The Grand Ballroom was filled with light, laughter, and the scent of expensive lilies—a far cry from the night of the masquerade when I had first felt the cold weight of the Volkov name.

Today, it was Sofia's first birthday.

"She's walking! Pakhan, she's actually doing it!" Viktor's shout boomed over the soft classical music.

I turned from my conversation with the head of the London docks just in time to see a tiny blur of emerald silk and dark curls wobbling across the polished floor. Sofia, with the determined jaw of a Sokolova and the fierce grey eyes of a Volkov, was making a break for the cake table.

Dimitri was three steps behind her, his hands hovering in the air as if he were trying to catch a falling star. He wasn't the Ice Pakhan today. He was just a father, his face alight with a terrifyingly pure joy.

Sofia's foot slipped on the silk rug, and for a heartbeat, her face scrunched up to cry. But she didn't hit the floor. Dimitri's large, scarred hands caught her, scooping her up and hoisting her high into the air. She didn't sob; she let out a peal of delighted laughter that echoed off the vaulted ceilings.
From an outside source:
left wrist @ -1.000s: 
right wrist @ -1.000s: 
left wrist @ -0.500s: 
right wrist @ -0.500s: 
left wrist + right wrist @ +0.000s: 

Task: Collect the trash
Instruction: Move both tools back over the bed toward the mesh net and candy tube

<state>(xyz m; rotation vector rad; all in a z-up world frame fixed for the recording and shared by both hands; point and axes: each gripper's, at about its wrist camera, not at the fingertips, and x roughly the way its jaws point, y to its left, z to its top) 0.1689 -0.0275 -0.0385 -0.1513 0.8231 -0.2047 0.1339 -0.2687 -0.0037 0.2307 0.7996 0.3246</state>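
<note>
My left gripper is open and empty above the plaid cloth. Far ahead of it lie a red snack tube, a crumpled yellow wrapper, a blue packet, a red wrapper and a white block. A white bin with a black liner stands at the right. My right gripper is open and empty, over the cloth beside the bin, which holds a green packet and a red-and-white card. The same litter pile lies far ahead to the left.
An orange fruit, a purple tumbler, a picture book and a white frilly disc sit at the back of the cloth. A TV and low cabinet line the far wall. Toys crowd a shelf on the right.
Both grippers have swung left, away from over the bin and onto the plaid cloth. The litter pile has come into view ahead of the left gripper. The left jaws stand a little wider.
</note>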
"She has no fear," Yuri murmured, appearing at my side like a shadow. He looked as stoic as ever, but I noticed the small, hand-carved wooden doll tucked into the pocket of his suit jacket—a gift he'd spent weeks perfecting. "It's going to be a problem when she's sixteen."

"By then, she'll be running the city, Yuri," I teased, taking a glass of champagne from a passing tray.

"God help the city," he replied, but there was a ghost of a smile on his lips.

I stepped away from the crowd, wandering toward the back of the house. I found myself standing at the heavy oak doors of Dimitri's private study. I hadn't been in here much lately; we'd moved our primary operations to the downtown offices to keep the house a home.

I pushed the door open. The room was exactly the same. The scent of cedar and old leather. The high-backed chair. The desk where the contract had been signed.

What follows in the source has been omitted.